Input for this task:
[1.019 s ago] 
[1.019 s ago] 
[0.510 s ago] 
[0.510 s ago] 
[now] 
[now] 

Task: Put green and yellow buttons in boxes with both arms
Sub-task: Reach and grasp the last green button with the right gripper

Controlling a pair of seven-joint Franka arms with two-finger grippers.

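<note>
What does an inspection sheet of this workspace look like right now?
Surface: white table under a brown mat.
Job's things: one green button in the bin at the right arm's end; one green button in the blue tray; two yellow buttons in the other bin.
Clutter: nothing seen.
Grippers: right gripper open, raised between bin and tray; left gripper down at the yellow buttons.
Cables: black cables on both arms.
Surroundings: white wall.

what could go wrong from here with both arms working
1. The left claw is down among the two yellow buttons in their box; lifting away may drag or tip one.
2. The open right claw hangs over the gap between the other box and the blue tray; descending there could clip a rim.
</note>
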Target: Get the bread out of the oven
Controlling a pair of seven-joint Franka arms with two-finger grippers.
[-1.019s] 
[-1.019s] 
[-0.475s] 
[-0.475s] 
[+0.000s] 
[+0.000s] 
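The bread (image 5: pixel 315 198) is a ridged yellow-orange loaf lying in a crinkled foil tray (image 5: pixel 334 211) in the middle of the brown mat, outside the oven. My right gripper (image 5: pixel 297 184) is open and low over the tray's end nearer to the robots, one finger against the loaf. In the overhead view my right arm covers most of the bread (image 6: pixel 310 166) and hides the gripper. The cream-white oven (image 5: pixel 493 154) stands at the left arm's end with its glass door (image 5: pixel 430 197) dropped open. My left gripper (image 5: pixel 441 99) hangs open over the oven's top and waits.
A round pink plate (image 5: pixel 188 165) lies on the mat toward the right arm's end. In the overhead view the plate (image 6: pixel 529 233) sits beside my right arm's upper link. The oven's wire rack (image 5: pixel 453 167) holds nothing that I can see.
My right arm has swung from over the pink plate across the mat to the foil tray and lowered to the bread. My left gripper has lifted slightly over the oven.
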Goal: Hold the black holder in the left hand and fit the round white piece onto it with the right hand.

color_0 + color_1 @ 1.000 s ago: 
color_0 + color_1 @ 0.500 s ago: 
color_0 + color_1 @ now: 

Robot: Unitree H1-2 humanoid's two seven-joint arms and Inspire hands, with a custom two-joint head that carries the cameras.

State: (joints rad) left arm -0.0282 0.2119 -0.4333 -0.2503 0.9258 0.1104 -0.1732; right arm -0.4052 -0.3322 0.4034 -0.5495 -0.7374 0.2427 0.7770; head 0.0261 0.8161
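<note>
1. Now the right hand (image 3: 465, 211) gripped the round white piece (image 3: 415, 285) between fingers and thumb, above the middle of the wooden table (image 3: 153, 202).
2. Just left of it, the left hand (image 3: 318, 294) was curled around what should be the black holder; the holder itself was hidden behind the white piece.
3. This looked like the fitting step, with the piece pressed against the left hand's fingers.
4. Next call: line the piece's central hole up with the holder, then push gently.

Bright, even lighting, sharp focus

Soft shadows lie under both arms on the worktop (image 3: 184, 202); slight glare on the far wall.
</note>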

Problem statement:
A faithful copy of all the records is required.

Expected answer:
[1.019 s ago] 
[1.019 s ago] 
[0.510 s ago] 
[0.510 s ago] 
[now] 
[now] 

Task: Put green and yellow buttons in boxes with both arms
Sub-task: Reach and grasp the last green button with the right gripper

Controlling a pair of seven-joint Franka arms with two-finger grippers.

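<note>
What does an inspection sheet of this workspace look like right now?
Surface: white table under a brown mat.
Job's things: one green button in the bin at the right arm's end; one green button in the blue tray; two yellow buttons in the other bin.
Clutter: nothing seen.
Grippers: right gripper open, raised between bin and tray; left gripper down at the yellow buttons.
Cables: black cables on both arms.
Surroundings: white wall.

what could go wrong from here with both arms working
1. The left claw is down among the two yellow buttons in their box; lifting away may drag or tip one.
2. The open right claw hangs over the gap between the other box and the blue tray; descending there could clip a rim.
</note>
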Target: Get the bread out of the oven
Controlling a pair of seven-joint Franka arms with two-finger grippers.
[-1.019s] 
[-1.019s] 
[-0.475s] 
[-0.475s] 
[+0.000s] 
[+0.000s] 
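The bread (image 5: pixel 315 198) is a ridged yellow-orange loaf lying in a crinkled foil tray (image 5: pixel 334 211) in the middle of the brown mat, outside the oven. My right gripper (image 5: pixel 297 184) is open and low over the tray's end nearer to the robots, one finger against the loaf. In the overhead view my right arm covers most of the bread (image 6: pixel 310 166) and hides the gripper. The cream-white oven (image 5: pixel 493 154) stands at the left arm's end with its glass door (image 5: pixel 430 197) dropped open. My left gripper (image 5: pixel 441 99) hangs open over the oven's top and waits.
A round pink plate (image 5: pixel 188 165) lies on the mat toward the right arm's end. In the overhead view the plate (image 6: pixel 529 233) sits beside my right arm's upper link. The oven's wire rack (image 5: pixel 453 167) holds nothing that I can see.
My right arm has swung from over the pink plate across the mat to the foil tray and lowered to the bread. My left gripper has lifted slightly over the oven.
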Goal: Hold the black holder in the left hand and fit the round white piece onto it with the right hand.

color_0 + color_1 @ 1.000 s ago: 
color_0 + color_1 @ 0.500 s ago: 
color_0 + color_1 @ now: 

Robot: Unitree H1-2 humanoid's two seven-joint arms and Inspire hands, with a custom two-joint head that carries the cameras.

State: (joints rad) left arm -0.0282 0.2119 -0.4333 -0.2503 0.9258 0.1104 -0.1732; right arm -0.4052 -0.3322 0.4034 -0.5495 -0.7374 0.2427 0.7770; head 0.0261 0.8161
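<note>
1. Now the right hand (image 3: 465, 211) gripped the round white piece (image 3: 415, 285) between fingers and thumb, above the middle of the wooden table (image 3: 153, 202).
2. Just left of it, the left hand (image 3: 318, 294) was curled around what should be the black holder; the holder itself was hidden behind the white piece.
3. This looked like the fitting step, with the piece pressed against the left hand's fingers.
4. Next call: line the piece's central hole up with the holder, then push gently.

Bright, even lighting, sharp focus

Soft shadows lie under both arms on the worktop (image 3: 184, 202); slight glare on the far wall.
</note>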

No more is needed for this answer.